The Inflexion Point

When the resource analyst lowers the grades above a given cutoff value, there is an underlying assumption that these grades belong to a different population which is distinct from the grades below the cutoff. As the analyst does not know how to deal with the high grades population he treats it in an empirical way, changing the high values.

sample

The important question is why these samples behave in this different way. It must be some reason, detectable or not, as the grade distribution is a result of several physical, and may be chemical, phenomena occurring along the time. A simple example where two different populations can be detected is in a deposit where there is a zone of fractures. In this zone the gold particles will be aggregated to form nuggets. So there is a population of disseminated gold, even in the fractured zone, and a population with high grade samples, looking as there are two different minerals. But it is a very rare case where the reasons of the existence of two populations can be detected.

One way to separate the populations is to draw the cumulative frequency of the grade and search for an inflexion point. In Calculus an inflexion point is the point where the first and second derivatives are null. Here this term is used as in the common language: the inflexion point is the point where the angle of the curve with the vertical axis grows significantly. Figure 1 shows the cumulative frequency of gold grades in the Amapari deposit. It can be easily seen that the inflexion point is some value around 5 g/t.

Sometimes there is not a clear inflexion point and FPG treats the whole set of grades as a single population, although the analyst cuts the grades above a chosen value. Figure 2 shows the cumulative frequency of variable V of Walker Lake (Isaaks and Srivastava, 1989) where no inflexion point was found.

But the analysis of the cumulative frequency is not always the best way to separate populations. There are other factors that will not be presented here which can be used for this purpose. The knowledge of the nature of the data and, in the mineral frame, the knowledge of the genesis of the deposit can be very important and sometimes crucial to apply efficiently the techniques of FPG.

Fig. 1 - Shape of the cumulative frequency of gold grades in the Amapari deposit (two populations).

Fig. 1
Shape of the cumulative frequency of gold grades in the Amapari deposit (two populations).

Fig. 2 - Shape of the extension function of the V variable of Walker Lake (one population).

Fig. 2
Shape of the extension function of the V variable of Walker Lake (one population).

Relevant Definitions

Point or derived variables and global or primitive variables
A variable referring to a macroscopic portion associated to a point or derived variable is called a global or a primitive variable. Examples: area, volume or tonnage associated to a grade, or time associated to instantaneous velocity. They are called primitive because they are intuitive and need no definitions: a volume or an area can be seeing, a mass can be touched, and the weight can be felt.
A variable obtained as a ratio of two primitive variables, measured in a portion that can be considered as a point is called a point variable or a derived variable. Examples: instantaneous velocity in m/sec, a sample grade in %, g/t among others.

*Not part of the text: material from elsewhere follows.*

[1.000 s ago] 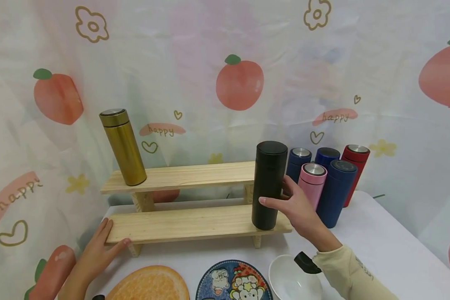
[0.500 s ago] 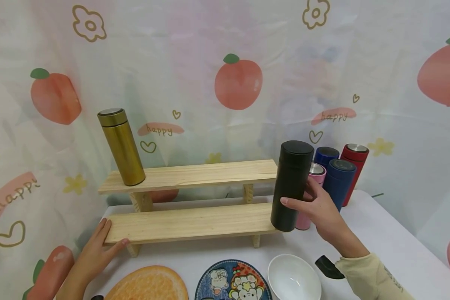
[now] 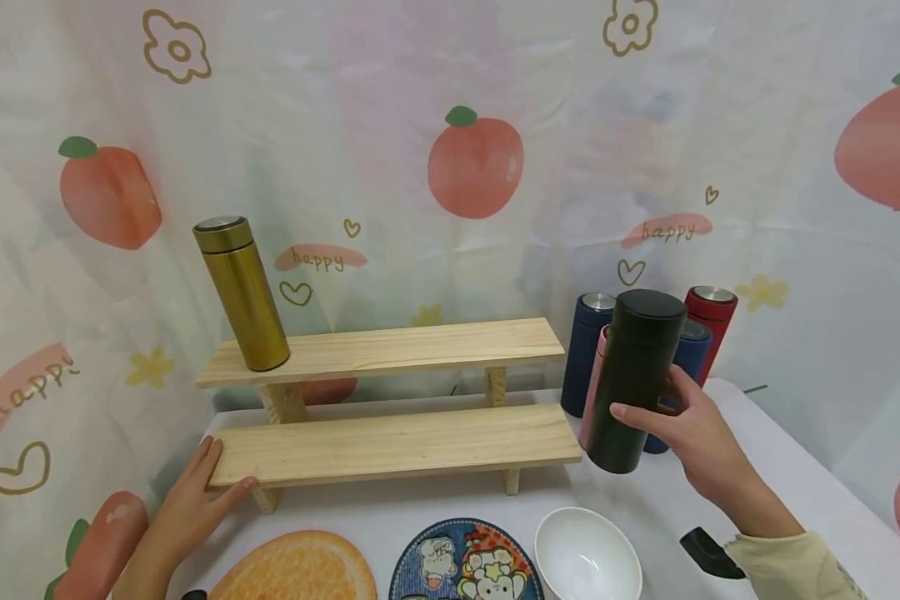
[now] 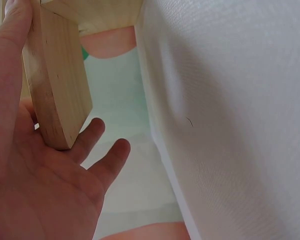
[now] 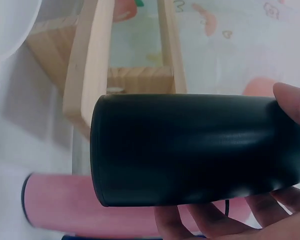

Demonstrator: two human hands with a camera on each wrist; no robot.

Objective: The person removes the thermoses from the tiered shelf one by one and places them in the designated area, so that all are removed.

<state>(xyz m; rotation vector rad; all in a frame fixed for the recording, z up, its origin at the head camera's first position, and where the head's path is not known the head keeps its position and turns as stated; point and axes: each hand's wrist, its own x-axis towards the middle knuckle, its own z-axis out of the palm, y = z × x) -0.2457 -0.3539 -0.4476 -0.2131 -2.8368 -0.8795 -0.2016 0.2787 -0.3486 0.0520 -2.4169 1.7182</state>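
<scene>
My right hand (image 3: 708,442) grips a black thermos (image 3: 637,375) round its body, thumb in front and fingers behind. The thermos leans slightly, just right of the lower board's end. In the right wrist view the thermos (image 5: 190,150) lies across the picture, overlapping a pink thermos (image 5: 60,200). My left hand (image 3: 180,517) holds the left end of a two-tier wooden shelf (image 3: 397,446) at its lower board. The left wrist view shows that board end (image 4: 55,90) between thumb and fingers, two fingers reaching past it. A gold thermos (image 3: 243,300) stands on the upper board's left end.
Dark blue (image 3: 587,350) and red thermoses (image 3: 712,312) stand right of the shelf, partly hidden by the black one. Along the front lie an orange-brown oval mat (image 3: 300,571), a round cartoon mat (image 3: 465,567), a white bowl (image 3: 588,554) and a black handle (image 3: 708,552).
My right hand has carried the black thermos off the lower board's right end, rightward in front of the other thermoses. My left hand has stayed on the shelf.
</scene>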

Absolute natural classes and conditional natural classes
In FPG theory N(d) = (tmax– tmin) / d  is called the number of absolute natural classes associated to the precision d, where tmax and tmin are respectively the maximum and minimum grade values taking into account the possible extreme values. Consequently, the number of natural classes is the same as the possible values.
A conditional natural class is the interval between two sequential measured values. The number of conditional natural classes is the same as the number of different measured values. It is conditioned to the set of values of the samples.

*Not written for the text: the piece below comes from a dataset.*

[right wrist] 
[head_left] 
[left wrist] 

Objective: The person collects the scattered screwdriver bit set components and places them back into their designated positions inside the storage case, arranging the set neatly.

Redefinition of the concept of average
In FPG theory the average is divided into several types:

  • True average;
  • Estimator of the true average;
  • Expected value;
  • Qualitative arbitrary average.

Ordinary Kriging weights
As in FPG theory an ordinary kriging weight represents a probability or an extension, the weight can never be negative. Sometimes mathematical results have no physical meaning. A theorem provides the best correction to negative weights (Armony, 2000).
It must be also understood that kriging weights are associated to the axiom of continuity and have nothing to do with representativeness.